Quali regole da rispettare, un consiglio, per servire al meglio il formaggio nella ristorazione.
«Servirlo sempre a temperatura ambiente, conservarlo in un panno pulito umido messo nella parte più calda del frigo e prima di servirlo tirarlo fuori un paio di ore prima, lasciargli il suo panno umido e tagliarlo al momento. Per formaggi come gorgonzola va bene un coltello a lama finissima, o sottile, il filo è una consuetudine in Francia, sempre, evitiamo coltelli con seghe particolari. Ho tagliato milioni di forme di formaggio con un coltello solo. Taglio giusto dal più soft al più stagionato. Accompagnarlo come se fosse una frutta senza zucchero, quindi senza sciroppi, confetture e zucchero.»
I formaggi li abbiniamo al vino, alla birra o…

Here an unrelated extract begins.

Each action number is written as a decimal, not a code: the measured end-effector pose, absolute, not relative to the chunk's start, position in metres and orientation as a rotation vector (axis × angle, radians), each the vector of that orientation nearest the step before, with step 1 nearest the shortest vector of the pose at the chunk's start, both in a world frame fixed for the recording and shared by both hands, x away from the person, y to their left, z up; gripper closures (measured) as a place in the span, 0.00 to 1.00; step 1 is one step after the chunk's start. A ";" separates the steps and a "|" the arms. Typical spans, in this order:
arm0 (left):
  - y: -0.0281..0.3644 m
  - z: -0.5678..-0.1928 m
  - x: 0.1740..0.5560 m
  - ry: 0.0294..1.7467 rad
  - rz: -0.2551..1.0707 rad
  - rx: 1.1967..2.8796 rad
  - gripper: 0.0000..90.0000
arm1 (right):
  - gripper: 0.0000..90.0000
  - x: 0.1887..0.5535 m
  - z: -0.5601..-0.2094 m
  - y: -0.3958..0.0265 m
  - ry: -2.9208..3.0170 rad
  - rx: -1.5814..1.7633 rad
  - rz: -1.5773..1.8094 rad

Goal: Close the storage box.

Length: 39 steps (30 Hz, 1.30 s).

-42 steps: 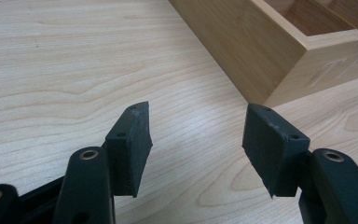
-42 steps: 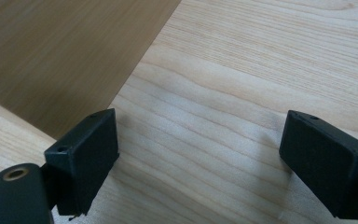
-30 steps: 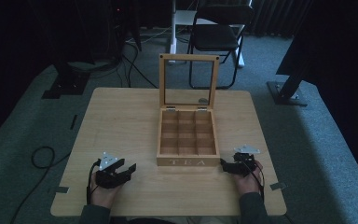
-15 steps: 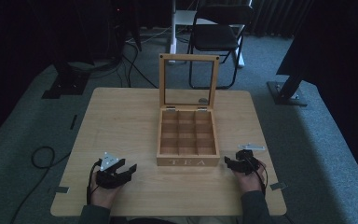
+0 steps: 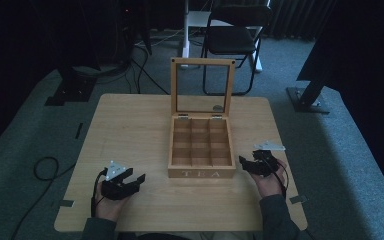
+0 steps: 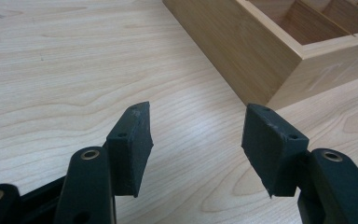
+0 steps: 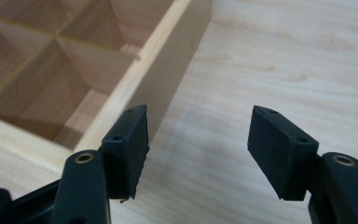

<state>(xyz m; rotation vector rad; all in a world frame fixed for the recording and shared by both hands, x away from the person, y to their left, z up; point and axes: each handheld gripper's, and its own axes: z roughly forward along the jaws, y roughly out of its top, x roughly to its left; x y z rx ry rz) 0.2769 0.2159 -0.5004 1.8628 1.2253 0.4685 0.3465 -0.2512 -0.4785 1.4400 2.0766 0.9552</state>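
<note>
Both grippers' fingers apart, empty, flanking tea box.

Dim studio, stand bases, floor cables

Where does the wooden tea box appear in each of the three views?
High view: tea box at the table's middle, lid raised.
Left gripper view: its near corner at upper right.
Right gripper view: its compartments and side wall at upper left.
Shared landmark: the light wooden table.
</note>
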 end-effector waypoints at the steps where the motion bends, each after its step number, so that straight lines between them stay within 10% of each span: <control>1: 0.216 -0.500 0.277 1.225 0.468 1.863 0.47 | 0.42 0.347 -0.478 -0.251 2.077 1.440 0.955; 39: 0.208 -0.477 0.301 1.162 0.519 1.878 0.50 | 0.42 0.401 -0.435 -0.222 2.089 1.214 0.938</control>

«Vino per formaggi a pasta bianca, vino bianco, più stagionati più rossi non corposi, poi rossi corposi, vini passiti ok con formaggi molto stagionati, qualche distillato di frutta che non superi i 35° di alcol. La birra va benissimo, a doppia fermentazione con i formaggi a crosta lavata. L’abbinamento è un gioco dei propri gusti. Il segreto sta nell’abbinare sempre quello che è di stagione. Un purè di cachi ad esempio sta bene in autunno, e l’altra figata è il formaggio del territorio con il vino del territorio. Molti fanno Bufala e Champagne , una figata, ma con l’Asprinio di Aversa è meglio, è un vino che i contadini abbinavano quando non c’erano i trasporti, quello è il frutto del territorio, così incrementiamo anche il turismo del formaggio, pensiamo a un Caciocavallo podolico con un Aglianico e una mela annurca. Pere Martins secche, del Piemonte, magari quelle messe con il vino dentro i vasi, allora lì ci metteremo un buon Castelmagno da assaggiare anche con un Barolo chinato. Dobbiamo dare spunto al territorio diamo la possibilità agli artigiani di lavorare. A Barolo vado a mangiare i formaggi di quel territorio, non quelli di chissà dove. In Puglia non ordino un Santa Maddalena (Doc di Bolzano), ma un Rosato del Salento. Col Rosato i formaggi non stagionati, un Pecorino in Primavera, un Formaggio di capra non troppo stagionato, ma non troppo fresco, anche i Bocconcini, la Burrata.»